Domenica 17 febbraio al Comunale Bibiena di Sant'Agata l'autore siciliano mette in scena la storia di una famiglia di pugili sotto le bombe dal 1942 al 1992 con il suo teato di narrazione imperniato sul corpo e il dialetto: "Con amarezza constato che nella mia città in 50 anni nulla è cambiato"
Marco Paolini, Marco Baliani, Ascanio Celestini, Laura Curino, Davide Enia. Il posto in mezzo al gruppo del teatro di narrazione è oramai assegnato da tempo, galloni guadagnati sul palco: l’uso del corpo e del dialetto, lo spunto storico e di cronaca. “Anche se a me sembra un nome, un’etichetta di comodo, direi addirittura sbagliata, non indicativa di quello che accade”, spiega Enia al fattoquotidiano.it, “ogni atto scenico è narrativo. Voglio dire il lavoro di Pina Bausch non è narrativo?”
Ecco allora che arriva Così in terra, domenica 17 febbraio alle 21 al Teatro Comunale Bibiena di Sant’Agata Bolognese. Storia di pugili, in una Palermo che va dal 1942 al 1992 con sullo sfondo le bombe che cadono sulla città: prima quelle della Seconda Guerra Mondiale e poi quelle degli attentati mafiosi. “Prima c’è stato il libro, finalista al premio Strega un anno fa, poi il testo teatrale. Un reading ma sui generis perché il testo che viene letto scivola in una dimensione performativa che prevede il canto e la musica in scena. Io lavoro molto sul corpo dell’attore, è l’elemento che crea il discrimine, in fondo anche la voce è l’estensione di un battito fisico corporeo”.

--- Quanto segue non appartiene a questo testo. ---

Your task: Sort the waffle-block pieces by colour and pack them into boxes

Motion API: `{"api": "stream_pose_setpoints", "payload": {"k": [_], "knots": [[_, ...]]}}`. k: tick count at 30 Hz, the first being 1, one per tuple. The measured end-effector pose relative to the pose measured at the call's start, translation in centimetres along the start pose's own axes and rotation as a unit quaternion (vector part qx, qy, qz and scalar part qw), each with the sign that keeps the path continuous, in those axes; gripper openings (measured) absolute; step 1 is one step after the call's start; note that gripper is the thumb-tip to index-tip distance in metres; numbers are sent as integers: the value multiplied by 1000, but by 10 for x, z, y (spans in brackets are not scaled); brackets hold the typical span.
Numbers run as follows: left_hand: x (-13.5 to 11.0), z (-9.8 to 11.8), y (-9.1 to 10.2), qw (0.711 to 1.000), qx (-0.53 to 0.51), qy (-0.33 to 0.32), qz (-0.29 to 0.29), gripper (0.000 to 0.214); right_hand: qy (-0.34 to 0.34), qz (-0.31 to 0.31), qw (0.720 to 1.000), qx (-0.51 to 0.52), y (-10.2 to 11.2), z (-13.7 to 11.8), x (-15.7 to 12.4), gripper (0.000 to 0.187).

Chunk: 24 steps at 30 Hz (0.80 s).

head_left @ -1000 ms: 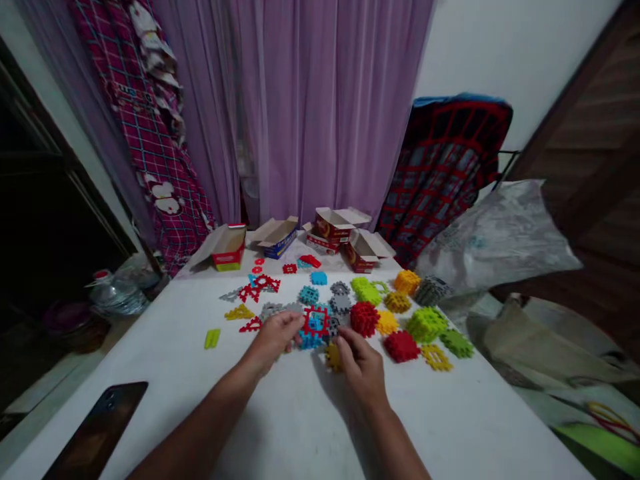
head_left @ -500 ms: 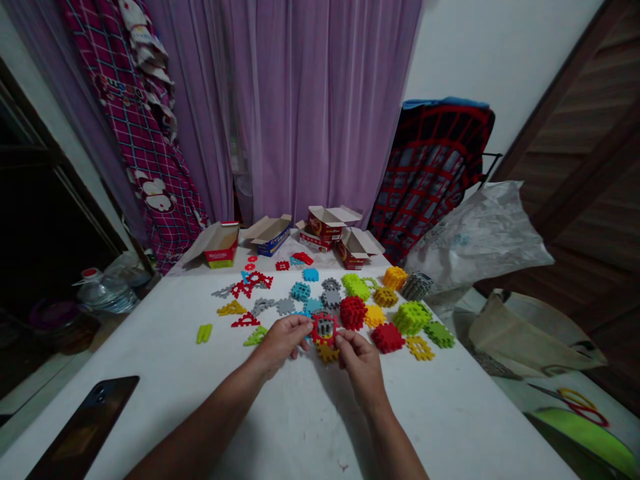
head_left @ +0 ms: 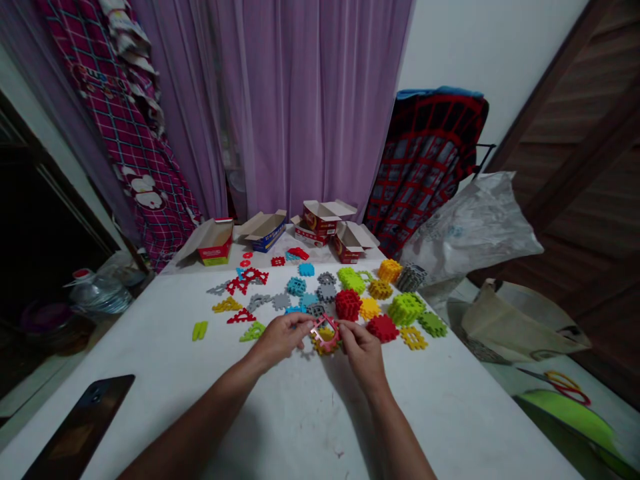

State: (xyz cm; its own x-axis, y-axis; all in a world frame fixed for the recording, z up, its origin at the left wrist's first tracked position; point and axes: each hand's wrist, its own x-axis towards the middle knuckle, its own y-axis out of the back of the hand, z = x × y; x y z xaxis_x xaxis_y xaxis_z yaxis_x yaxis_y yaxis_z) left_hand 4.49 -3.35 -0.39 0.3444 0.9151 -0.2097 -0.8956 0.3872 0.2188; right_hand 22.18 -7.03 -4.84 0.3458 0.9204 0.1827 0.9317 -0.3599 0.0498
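Both hands meet over the middle of the white table [head_left: 280, 413]. My left hand [head_left: 281, 337] and my right hand [head_left: 361, 347] each pinch one side of a flat red square frame piece [head_left: 326, 331], held tilted just above a yellow interlocking piece [head_left: 320, 345]. Behind them lie many plastic interlocking pieces: a red cube [head_left: 349, 304], a second red cube [head_left: 383, 327], a lime cube [head_left: 405, 308], yellow and orange cubes, blue and grey flat pieces.
Open cardboard boxes [head_left: 320, 220] stand along the table's far edge. A dark phone [head_left: 75, 427] lies at the near left corner, a lime strip [head_left: 199, 330] left of the pieces. Purple curtains hang behind; a plastic bag [head_left: 470, 233] and draped chair stand at right.
The hands have lifted the red frame off the blue piece and drawn it toward me, tilting it flatter over the yellow piece. The camera has shifted slightly.
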Motion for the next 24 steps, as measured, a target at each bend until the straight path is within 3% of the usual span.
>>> {"api": "stream_pose_setpoints", "payload": {"k": [9, 13, 15, 18, 21, 24], "knots": [[4, -3, 8, 994, -18, 18, -105, 45, 110, -107, 986, -63, 5, -9, 6, 22], [-1, -5, 1, 988, -30, 63, -135, 41, 70, -68, 994, -37, 5, -12, 12, 27], [-4, -5, -5, 991, -64, 66, -101, 40, 28, -6, 1000, -8, 6, -11, 12, 34], [-7, -4, -18, 983, -173, 64, -2, 44, -15, 52, 998, 31, 8, -8, 5, 41], [-10, -4, -33, 963, -255, 79, 49, 49, -36, 34, 997, 59, 6, -6, -6, 41], [-11, -6, -44, 958, -270, 77, 58, 49, -43, 9, 997, 69, 0, -7, -14, 38]]}}
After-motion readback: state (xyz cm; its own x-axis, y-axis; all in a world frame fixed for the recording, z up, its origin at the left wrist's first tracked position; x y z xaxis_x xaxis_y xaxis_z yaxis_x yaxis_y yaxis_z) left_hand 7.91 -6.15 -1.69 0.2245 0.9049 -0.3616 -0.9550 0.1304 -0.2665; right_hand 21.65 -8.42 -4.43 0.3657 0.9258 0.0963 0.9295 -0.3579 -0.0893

Davidù, lo stesso Enia, impara a boxare fin da ragazzo, come il padre e lo zio. E le loro storie, comiche e tragiche, scivolano le une nelle pieghe delle altre, componendo il ritratto di una famiglia, di una città, di un mondo in battaglia, pieno di grazia e ferocia. “Il mio primo imperativo è l’elemento carnale. Già nel romanzo ho voluto che da ogni pagina trasudasse il puzzo di sudore e piscio delle palestre, l’odoro di limone e gelso delle ragazze, l’acqua di colonia degli uomini”. E poi bombe su bombe (“Dal cielo o messe dai siciliani contro altri siciliani”), per un cinquantennio che pare rimasto “immobile”: “uno strazio, una sorta di strano fondale che pare non cambiare mai”.
Così in terra si ferma comunque alla strage di Capaci: “Ma l’amarezza è tanta perché in Sicilia il pachiderma dello Stato non penetra nel tessuto dell’economia marginale dove la logica del sistema mafioso continua senza sosta: dagli affitti in nero, ai parcheggi abusivi, fino al pizzo”. “Esiste poi un carrozzone di dipendenti comunali e regionali”, continua Enia, “che nessuno ancora sbatte via a calci nel sedere. Gli interventi devono essere duri e i politici devono rischiare l’impopolarità. Il limite dell’attuale classe dirigente siciliana e palermitana è invece il narcisismo”.
“Gli artisti se ne vanno da questa terra”, chiosa, “e non basta parlare di cultura. Bisogna farla conoscendo il territorio e i suoi interlocutori. Io ho stima per Franco Battiato (assessore regionale alla cultura, n.d.r.) ma come si può accettare un incarico così delicato se poi si va in tour?”.
Tutto torna in questo infinito abisso del reale di cui fa parte il teatro, o la forma teatrale con cui comunque ci si misura, di cui ci si serve per raccontare: “il teatro è un’urgenza di pancia ed è un mestiere che va riconosciuto con dignità e pagato il giusto ma pagato. Paradossalmente il teatro di narrazione negli ultimi 15 anni ha nascosto con la sua capacità di lavorare con poco, la mancanza di quattrini nel settore. E oramai per noi dietro l’angolo c’è solo il baratro. Ricordo sempre che i grandi cambiamenti, ciò che fa muovere il popolo, è lo stomaco. Il cuore, come diceva Woody Allen, è un muscoletto molto elastico”.